Amasa Hewins (July 11, 1795 – August 18, 1855) was an American portrait, genre and landscape painter. He also exported fine paintings, antiques, and objet d'art from Italy to Boston during the 1850s, selling most of it through private dealers and at auctions in New York City and Boston.

== Early and personal life ==
Hewins was born in Sharon, Massachusetts, to Esther (Kollock) and Amasa Hewins. He married Elizabeth Newell Alden on August 22, 1820, and thereafter he lived in Dedham. In 1821, Hewins was listed in the Boston business directory as a merchant in West India goods on Brattle Street in Boston, trading in rum, sugar, molasses and cotton. A year later, Elizabeth gave birth to their first child, Charles, prompting Amasa to take his younger brother Royall into business as a partner; the couple eventually had nine children.

== Career ==
An advertisement for A. Hewins, portrait painter appeared in the New York newspaper “The National Advocate” on December 6, 1824. In 1825, Hewins relocated his family to Washington City, where he offered an academy for the instruction of young Ladies and gentlemen and also held a post as Professor of Drawing at Mr. and Mrs. Bonfils Young Ladies’ Seminary, the school of his sister-in-law and her husband, until at least 1827. Returning to Boston around 1828, Hewins first exhibited at the Boston Athenaeum in 1830, and occasionally thereafter until 1846; he also exhibited at the National Academy of Design. From August 1830 to June 1833, he travelled abroad in Italy, France and England, along with American artists Horatio and John Greenough, Samuel F.B. Morse, and Thomas Cole.

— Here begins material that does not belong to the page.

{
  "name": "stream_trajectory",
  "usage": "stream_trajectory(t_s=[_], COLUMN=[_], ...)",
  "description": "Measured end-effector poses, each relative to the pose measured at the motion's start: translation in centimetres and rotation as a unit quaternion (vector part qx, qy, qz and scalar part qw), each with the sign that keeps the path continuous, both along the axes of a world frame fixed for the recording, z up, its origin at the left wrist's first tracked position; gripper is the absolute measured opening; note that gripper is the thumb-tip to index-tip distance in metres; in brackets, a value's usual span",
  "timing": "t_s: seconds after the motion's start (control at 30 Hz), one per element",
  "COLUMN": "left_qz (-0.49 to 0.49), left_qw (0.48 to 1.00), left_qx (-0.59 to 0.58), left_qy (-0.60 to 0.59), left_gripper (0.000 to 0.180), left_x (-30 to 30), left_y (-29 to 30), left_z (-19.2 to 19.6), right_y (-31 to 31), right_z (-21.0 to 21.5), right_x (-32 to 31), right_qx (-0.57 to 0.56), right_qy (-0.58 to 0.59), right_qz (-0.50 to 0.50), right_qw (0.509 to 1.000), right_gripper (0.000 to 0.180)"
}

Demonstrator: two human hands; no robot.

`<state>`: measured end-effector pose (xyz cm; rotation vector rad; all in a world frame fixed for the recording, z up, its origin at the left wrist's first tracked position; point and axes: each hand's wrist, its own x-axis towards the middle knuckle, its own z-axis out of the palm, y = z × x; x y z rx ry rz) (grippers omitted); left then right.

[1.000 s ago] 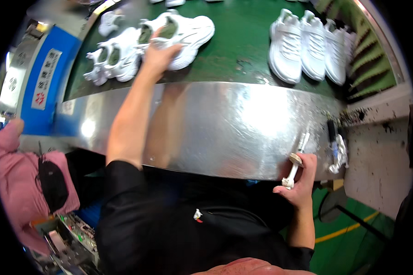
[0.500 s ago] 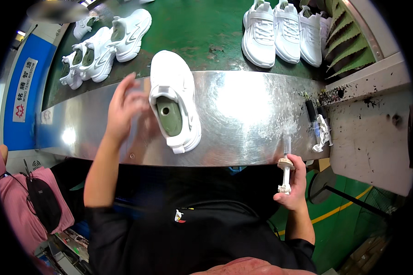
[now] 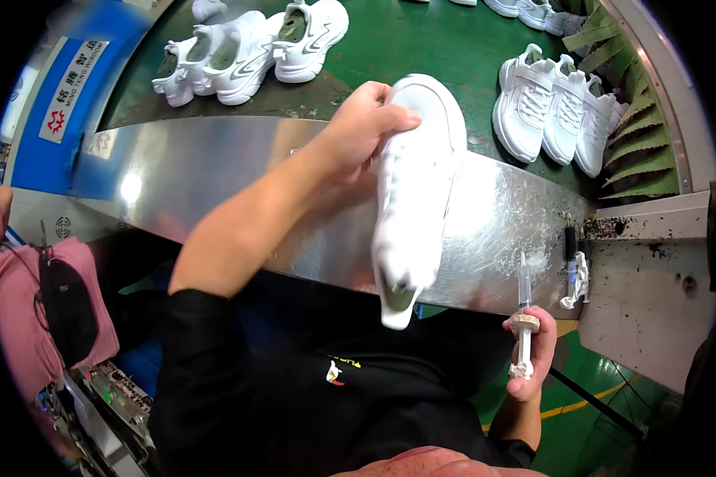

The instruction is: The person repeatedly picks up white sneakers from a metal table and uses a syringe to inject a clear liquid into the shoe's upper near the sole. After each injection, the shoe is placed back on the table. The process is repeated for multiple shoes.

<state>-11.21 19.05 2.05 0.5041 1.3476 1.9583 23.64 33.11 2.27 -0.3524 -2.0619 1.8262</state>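
My left hand (image 3: pixel 356 135) grips a white sneaker (image 3: pixel 415 187) by its toe end and holds it on its side above the shiny metal ledge (image 3: pixel 215 171), heel pointing toward me. My right hand (image 3: pixel 533 356) is low at the ledge's near edge, closed around a clear syringe-like applicator (image 3: pixel 523 318) that stands upright, its tip pointing up.
Several white sneakers (image 3: pixel 250 44) lie on the green conveyor belt (image 3: pixel 422 40) at the far left, and three more sneakers (image 3: pixel 561 107) stand at the right. A dark pen-like tool with a white rag (image 3: pixel 573 266) sits on the stained ledge at right. Pink fabric (image 3: pixel 24 318) is at my left.
My left hand took a sneaker off the belt, brought it over the metal ledge and turned it from opening-up onto its side. The right hand stayed low, holding the applicator.
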Motion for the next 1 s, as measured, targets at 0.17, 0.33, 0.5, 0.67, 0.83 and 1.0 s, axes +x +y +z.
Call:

In 1839, Hewins traveled to Baltimore and then to New Haven, Connecticut, where he took up residence and advertised as a portrait-painter. It was here, during the height of the Amistad Affair, that the 135-foot-long, “The Magnificent Painting of the Massacre on Board the Schooner Amistad!!” was conceived of by Hewins. It toured New England in the spring of 1840. The following year Hewins set sail for his second trip to Florence via Gibraltar; he traveled from November 1841 to August 1842. In Florence, he met with friends Horatio Greenough and Hiram Powers and made sketches for his panorama painting: “The Largest Painting in the world… Hutching’s Grand Classical Panorama of the Sea and Shores of the Mediterranean…Executed from drawings made by A. Hewins during his voyages in the Mediterranean, and his travels in Spain, France and Italy.” From June 1848 to January 1849 the Hutching's Gallery in Boston displayed Hewins's moving panorama at the Masonic Temple-Tremont Street. It traveled over the next two years and was displayed, amongst other locations, in Ohio, Albany and New York City.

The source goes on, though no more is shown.